▶ Exercise:
Only one stretch of the data should be retyped: the lines from the line containing "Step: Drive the" through the line containing "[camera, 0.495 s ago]". Keep pictures out of it.

______________________________

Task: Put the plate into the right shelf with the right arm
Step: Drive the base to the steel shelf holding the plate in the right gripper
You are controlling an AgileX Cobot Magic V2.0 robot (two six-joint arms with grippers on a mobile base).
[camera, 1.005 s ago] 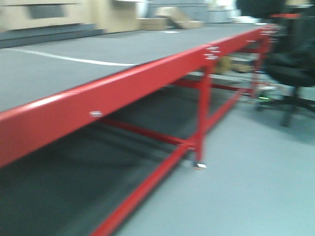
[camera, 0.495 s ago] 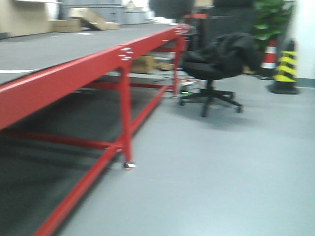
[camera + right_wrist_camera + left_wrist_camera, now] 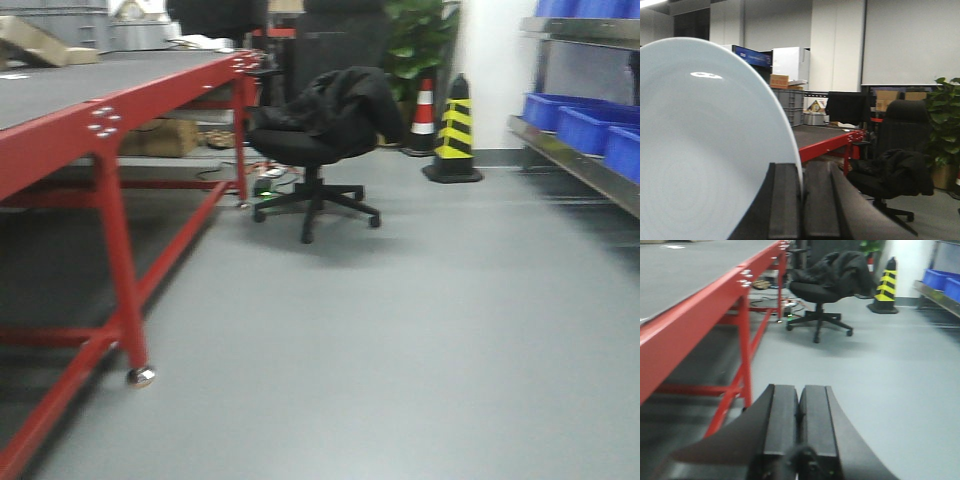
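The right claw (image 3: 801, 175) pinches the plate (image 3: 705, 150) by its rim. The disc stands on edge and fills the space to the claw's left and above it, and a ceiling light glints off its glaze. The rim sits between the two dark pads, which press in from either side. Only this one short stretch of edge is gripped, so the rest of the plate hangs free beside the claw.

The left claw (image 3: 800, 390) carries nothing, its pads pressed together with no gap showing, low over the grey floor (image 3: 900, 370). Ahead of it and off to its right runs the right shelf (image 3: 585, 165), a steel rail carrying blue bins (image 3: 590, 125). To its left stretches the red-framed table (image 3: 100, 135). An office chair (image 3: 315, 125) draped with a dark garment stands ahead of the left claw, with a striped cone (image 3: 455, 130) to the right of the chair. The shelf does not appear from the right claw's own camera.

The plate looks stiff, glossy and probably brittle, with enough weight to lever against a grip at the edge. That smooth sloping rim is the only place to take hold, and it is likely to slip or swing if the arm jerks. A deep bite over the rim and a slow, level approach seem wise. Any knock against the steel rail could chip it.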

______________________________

▶ Exercise result:
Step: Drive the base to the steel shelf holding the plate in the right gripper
You are controlling an AgileX Cobot Magic V2.0 robot (two six-joint arms with grippers on a mobile base).
[camera, 1.005 s ago] 
[camera, 0.495 s ago] 

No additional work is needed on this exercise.